Quand une décision cruciale conduit au succès
Le tournant décisif dans la création d’un nouveau modèle économique arriva après une expérience de covoiturage qui laissa Francis abasourdi. Deux passagers étaient déjà dans la voiture et ils attendaient tous trois patiemment le dernier. Après une demi-heure et plusieurs appels sans réponse, le passager manquant décrocha finalement son téléphone. Il s’était endormi. Francis proposa de venir le chercher directement à son domicile mais le passager répondit qu’il prendrait plutôt une place dans une autre voiture. Francis comprit à ce moment-là qu’il fallait faire quelque chose pour contrer ce type d’annulation. Si elle était sans conséquence pour le passager défaillant, elle ne l’était ni pour le conducteur, ni pour les autres passagers, ponctuels. Après des années d’efforts et de travail, l’équipe savait désormais qu’il était nécessaire de mettre en place un modèle transactionnel, dans lequel les passagers devraient payer leur place en ligne, avant le trajet prévu.
De tous les modèles économiques envisagés, le système transactionnel est celui qui fonctionne le mieux parce qu’il apporte de la fiabilité et renforce la confiance entre les membres de BlaBlaCar. Avant la mise en place des frais de réservation et du paiement en ligne, les passagers payaient le conducteur en espèces directement dans la voiture. Mais ils pouvaient aussi annuler une heure avant, voire ne pas se donner la peine de prévenir sans pour autant être pénalisés. Les conducteurs étaient donc contraints d’accepter des surréservations puisqu’ils n’étaient jamais certains que les passagers viendraient. Ce système avait pour conséquence d’ébranler la confiance entre passagers et conducteurs. Le nouveau modèle permet de créer un engagement mutuel entre le passager et le conducteur. Par conséquent, le manque d’efficacité est maintenant résolu et le nombre d’annulations a radicalement baissé : de plus de 35 %, il a chuté à moins de 3 %. Ce modèle est non seulement transparent et plus juste, ce qui permet croissance et fiabilité, mais il est également souple et adaptable, et peut donc être déployé à l’international.

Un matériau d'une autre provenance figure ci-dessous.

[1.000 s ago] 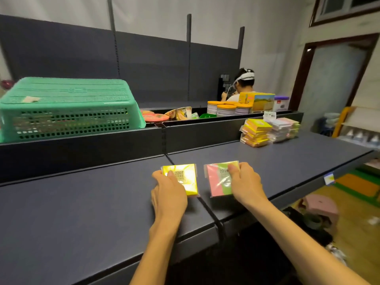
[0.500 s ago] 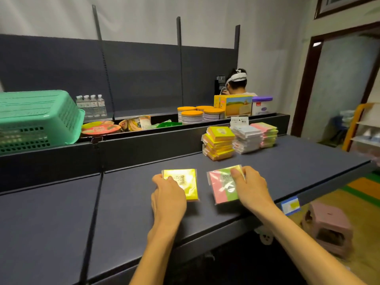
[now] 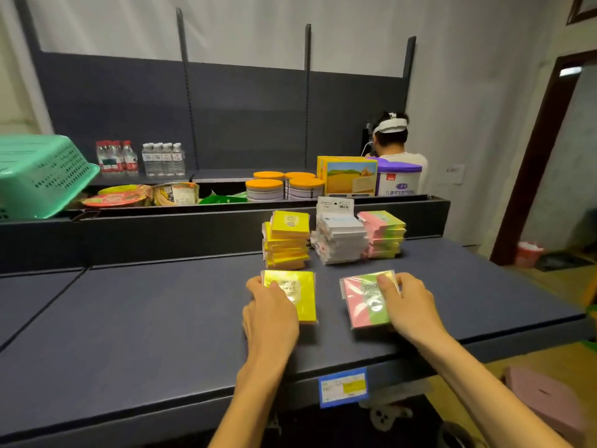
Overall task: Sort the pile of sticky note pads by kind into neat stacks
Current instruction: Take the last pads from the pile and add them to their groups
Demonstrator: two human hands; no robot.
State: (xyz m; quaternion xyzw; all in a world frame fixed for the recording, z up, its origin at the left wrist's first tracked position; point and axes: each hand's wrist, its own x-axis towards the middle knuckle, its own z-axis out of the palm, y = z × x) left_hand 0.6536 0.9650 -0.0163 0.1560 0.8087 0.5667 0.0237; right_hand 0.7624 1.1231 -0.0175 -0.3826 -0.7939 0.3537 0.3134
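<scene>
Yellow pad (image 3: 298, 295) is gripped by the left hand (image 3: 269, 313) and a pink-green pad (image 3: 363, 302) by the right hand (image 3: 410, 310), both near three stacks (image 3: 336, 239) on the shelf (image 3: 145, 324).

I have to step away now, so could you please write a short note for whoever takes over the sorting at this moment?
Left hand holds a yellow pad flat on the shelf. Right hand holds a pink-and-green pad beside it.
Done: three stacks stand at the back of the shelf: yellow stack, white stack, pink-and-green stack.
Left: put the yellow pad on the yellow stack and the pink-and-green pad on its matching stack, then probably square up the yellow stack, whose pads sit unevenly.
</scene>
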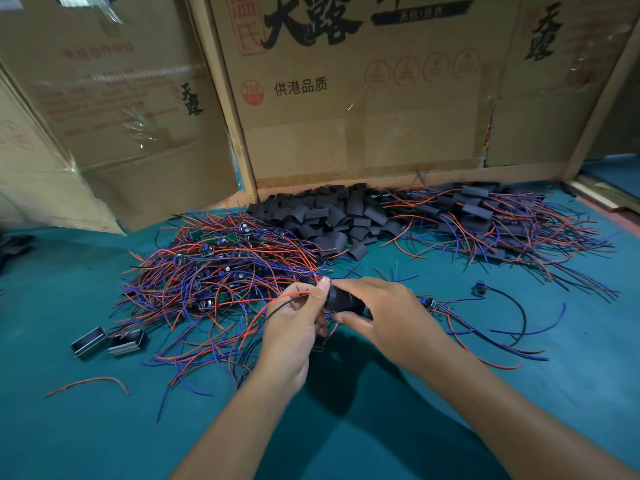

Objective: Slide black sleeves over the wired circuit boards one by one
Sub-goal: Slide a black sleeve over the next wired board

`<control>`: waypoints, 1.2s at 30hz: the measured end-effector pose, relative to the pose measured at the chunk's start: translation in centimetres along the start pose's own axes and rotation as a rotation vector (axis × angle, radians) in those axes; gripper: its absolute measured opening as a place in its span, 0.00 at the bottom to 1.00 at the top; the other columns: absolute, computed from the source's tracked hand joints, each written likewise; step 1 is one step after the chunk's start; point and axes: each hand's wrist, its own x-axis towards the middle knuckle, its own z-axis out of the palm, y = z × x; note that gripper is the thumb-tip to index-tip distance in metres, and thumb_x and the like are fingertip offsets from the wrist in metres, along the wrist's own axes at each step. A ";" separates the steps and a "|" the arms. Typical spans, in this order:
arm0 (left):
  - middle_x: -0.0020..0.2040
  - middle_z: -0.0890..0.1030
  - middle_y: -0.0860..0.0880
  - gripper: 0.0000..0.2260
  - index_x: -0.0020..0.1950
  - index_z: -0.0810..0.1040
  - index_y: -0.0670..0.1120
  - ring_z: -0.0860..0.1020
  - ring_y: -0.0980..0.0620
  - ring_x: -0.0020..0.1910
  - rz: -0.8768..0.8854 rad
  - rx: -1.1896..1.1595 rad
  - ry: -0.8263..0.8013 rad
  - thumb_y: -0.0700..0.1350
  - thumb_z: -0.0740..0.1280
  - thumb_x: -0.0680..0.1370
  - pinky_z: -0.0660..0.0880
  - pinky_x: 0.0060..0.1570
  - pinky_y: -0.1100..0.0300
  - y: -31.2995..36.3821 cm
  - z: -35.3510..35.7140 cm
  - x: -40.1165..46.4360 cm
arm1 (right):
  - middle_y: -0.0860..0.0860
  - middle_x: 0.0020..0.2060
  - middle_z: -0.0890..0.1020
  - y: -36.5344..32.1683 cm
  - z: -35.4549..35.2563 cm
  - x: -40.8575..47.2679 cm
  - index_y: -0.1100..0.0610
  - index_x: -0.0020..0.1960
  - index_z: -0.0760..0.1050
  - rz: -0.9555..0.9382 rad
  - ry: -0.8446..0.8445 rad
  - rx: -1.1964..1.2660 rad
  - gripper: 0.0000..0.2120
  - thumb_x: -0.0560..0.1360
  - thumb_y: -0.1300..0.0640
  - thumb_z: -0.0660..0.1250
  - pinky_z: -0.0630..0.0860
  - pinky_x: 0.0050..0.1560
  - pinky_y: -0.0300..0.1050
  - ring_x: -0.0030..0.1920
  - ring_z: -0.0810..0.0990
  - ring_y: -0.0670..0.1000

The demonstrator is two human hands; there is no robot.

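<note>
Right hand (377, 315) grips black sleeve (341, 301); left hand (294, 323) pinches wires (277, 303).

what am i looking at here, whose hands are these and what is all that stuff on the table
There is no machine here: a person wears a camera on the head, so you look down at their own two hands. The right hand grips a black sleeve; the left hand pinches red and black wires leading into it. On the green table lie a tangle of wired circuit boards at left, a heap of empty black sleeves in the middle, and sleeved boards at right. Cardboard boxes stand behind.
</note>
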 end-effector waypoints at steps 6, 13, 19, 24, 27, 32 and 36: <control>0.31 0.74 0.48 0.06 0.43 0.76 0.44 0.71 0.54 0.28 -0.143 -0.116 -0.076 0.43 0.67 0.79 0.68 0.27 0.62 0.3 0.1 0.0 | 0.49 0.50 0.82 0.0 -0.1 0.1 0.47 0.62 0.71 0.009 0.017 0.052 0.15 0.76 0.51 0.66 0.76 0.51 0.54 0.49 0.79 0.53; 0.30 0.73 0.49 0.09 0.39 0.73 0.44 0.69 0.55 0.25 -0.348 -0.211 -0.160 0.39 0.62 0.79 0.67 0.26 0.64 0.9 0.3 -0.3 | 0.51 0.52 0.80 0.1 0.0 -0.2 0.49 0.63 0.72 -0.005 0.000 -0.035 0.14 0.78 0.55 0.63 0.75 0.50 0.53 0.51 0.78 0.57; 0.30 0.67 0.51 0.06 0.37 0.71 0.46 0.64 0.56 0.24 -0.457 -0.290 -0.241 0.42 0.67 0.71 0.62 0.23 0.65 1.0 0.2 -0.3 | 0.52 0.53 0.80 0.1 0.0 -0.1 0.52 0.64 0.71 0.002 -0.072 -0.159 0.12 0.81 0.54 0.59 0.72 0.49 0.53 0.52 0.77 0.58; 0.28 0.65 0.50 0.12 0.37 0.69 0.47 0.60 0.55 0.22 -0.251 -0.084 -0.146 0.41 0.68 0.78 0.56 0.20 0.66 0.9 -0.5 0.6 | 0.48 0.53 0.79 0.5 -0.6 0.7 0.49 0.62 0.68 0.077 -0.084 -0.313 0.11 0.82 0.48 0.54 0.73 0.46 0.52 0.53 0.78 0.56; 0.27 0.65 0.51 0.11 0.38 0.70 0.47 0.58 0.55 0.20 -0.167 -0.066 -0.104 0.40 0.68 0.79 0.54 0.21 0.69 1.1 -1.0 1.2 | 0.47 0.54 0.79 -0.1 -0.6 1.1 0.49 0.62 0.68 0.075 -0.109 -0.344 0.12 0.82 0.47 0.54 0.71 0.47 0.51 0.54 0.77 0.55; 0.27 0.65 0.51 0.12 0.36 0.69 0.46 0.59 0.56 0.22 -0.275 -0.136 -0.148 0.39 0.64 0.80 0.55 0.19 0.68 1.3 -1.1 0.8 | 0.45 0.55 0.78 -1.3 0.0 1.2 0.47 0.65 0.66 0.031 -0.169 -0.386 0.13 0.83 0.47 0.52 0.72 0.48 0.50 0.54 0.77 0.53; 0.29 0.60 0.52 0.13 0.34 0.67 0.48 0.57 0.58 0.21 -0.521 -0.340 -0.176 0.40 0.62 0.79 0.51 0.18 0.67 1.5 -1.3 0.9 | 0.46 0.54 0.78 -1.5 -0.2 1.6 0.49 0.63 0.67 -0.031 -0.221 -0.471 0.12 0.83 0.47 0.53 0.72 0.47 0.49 0.53 0.78 0.53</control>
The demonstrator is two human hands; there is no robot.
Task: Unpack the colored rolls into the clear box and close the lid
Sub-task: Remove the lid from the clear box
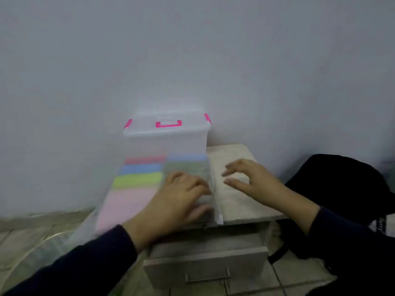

« Fail, Learn, Succeed », un moteur d’innovation
Selon Einstein, la folie consiste à faire la même chose plusieurs fois en s’attendant à un résultat différent. Fidèle au génial inventeur, BlaBlaCar encourage donc le comportement opposé. Adopter l’état d’esprit « Échouer. Apprendre. Réussir. » est moteur d’innovation. Tous les jours, de nouvelles fonctionnalités et de nouveaux outils sont testés au sein de BlaBlaCar. Tous les jours, l’équipe travaille à faire évoluer le service à travers des processus d’amélioration. Et tous les jours, tous sont encouragés à assumer leurs échecs et à adopter une autre valeur-clé de BlaBlaCar, « Share More. Learn More. » (Partager Plus. Apprendre Plus). Analyser consciencieusement les raisons d’un échec et prendre le temps d’approfondir ce qui a mal tourné permet de comprendre la véritable cause d’un problème, mais aussi d’en tirer un enseignement et de le partager, afin d’éviter à d’autres de faire la même erreur.
BlaBlaCar rassemble une équipe talentueuse de collaborateurs déterminés et passionnés par le covoiturage, il n’y a donc pas de place pour la culture du blâme. Reconnaître l’échec comme étape du processus d’apprentissage et prendre le risque d’échouer sont des démarches nécessaires pour innover avec succès.